GlaxoSmithKline has said it would keep an open mind about how to exit the Pfizer-partnered consumer health joint venture. But a sale at $68 billion apparently isn’t an option.
GSK has rejected three offers from Unilever to buy GSK’s consumer health unit, the company said Saturday. The latest offer from the fellow U.K. consumer goods giant, received Dec. 20 for a total value of 50 billion pounds ($68 billion), “fundamentally undervalued” the business and its prospects, GSK said.
That most recent bid would represent a 10% premium—based on the GSK unit’s current value and potential cost savings and control benefits—which Jefferies analyst Peter Welford labeled “modest” in a Saturday note to clients.
But while GSK says it remains focused on severing the consumer health business through its previously announced demerger, Unilever seems determined to make a deal.
GSK and Pfizer set up the joint venture in 2019, intending to exit the business so both can focus on higher-profit innovative drugs and vaccines. The unit, which includes popular brands such as the Panadol pain reliever, generated 9.6 billion pounds ($13.1 billion) in 2021 and is expected to deliver annual sales growth of 4% to 6% over the medium term, GSK said Saturday.

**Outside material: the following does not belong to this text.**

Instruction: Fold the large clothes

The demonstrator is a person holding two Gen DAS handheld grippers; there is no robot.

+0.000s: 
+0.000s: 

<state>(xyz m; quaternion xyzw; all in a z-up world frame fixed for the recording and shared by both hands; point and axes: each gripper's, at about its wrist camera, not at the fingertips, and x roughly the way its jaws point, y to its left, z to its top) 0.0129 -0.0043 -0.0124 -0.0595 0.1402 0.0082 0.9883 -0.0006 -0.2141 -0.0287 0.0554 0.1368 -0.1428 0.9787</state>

Buying GSK’s consumer health business would be “an attractive and synergistic combination” for Unilever shareholders, Unilever said in its own statement Monday. The Dove brand owner touted a “strong strategic fit,” noting that 45% of the GSK franchise falls in the oral care and vitamins and food supplements categories, where Unilever already has a strong presence.
As for GSK’s over-the-counter drug business, Unilever believes it would represent an “attractive adjacent category” that the company can build on with its consumer and branding expertise.
“The acquisition would create scale and a growth platform for the combined portfolio in the U.S., China and India, with further opportunities in other emerging markets,” Unilever said.
Unilever has talked to banks about additional financing to potentially hike its offer, Bloomberg reports, citing people familiar with the matter.
A bid above 60 billion pounds, or a 25% premium, would deserve serious consideration from the sellers’ side, the Financial Times reports, citing one person close to Pfizer, which owns 32% of the joint venture.
But a 10% premarket dip for Unilever stock in New York Tuesday suggests investors aren’t buying the conglomerate’s argument. In a sharply worded note headed “Please don’t” on Sunday, RBC Capital Markets analyst James Edwardes Jones argued the pursuit has “little justification … strategically, operationally or financially.” The hefty deal is a desperate move by Unilever CEO Alan Jope to distract attention from the company’s problematic existing business, the analyst said.
Contrary to Unilever’s calculation of a 45% overlap between the two businesses, RBC estimated 33%. More importantly, Unilever has no experience navigating the “clinical/medical characteristics” and hence “regulatory obstacles” of the GSK products, Edwardes Jones said.
At least the door to a potential sale appears open at GSK. Last year, the company detailed a plan to spin off the consumer unit through a demerger and list it on the London Stock Exchange by mid-2022. Under pressure from activist investor Elliott Management, the company has said it would keep other split-up paths under consideration.
For GSK investors, the mid-2022 consumer health spinoff marks an opportunity to “crystallize value,” Jefferies’ Welford said. For GSK, a 50 billion pound sale would provide an additional 34 billion pounds in cash based on its 68% stake.
“In theory this war chest provides ample strategic optionality [for GSK] to rebuild a pipeline and invest in focus therapeutic areas,” Welford said, “but at least initially we expect many shareholders would fear a large acquisition and the risk of inferior returns.”
Besides Unilever, a consortium of private equity investors reportedly circled GSK consumer health previously. But as GSK reaches the late stage of the demerger process, Unilever—or whoever the suitor—would need to offer a handsome premium to persuade the drugmaker to change course.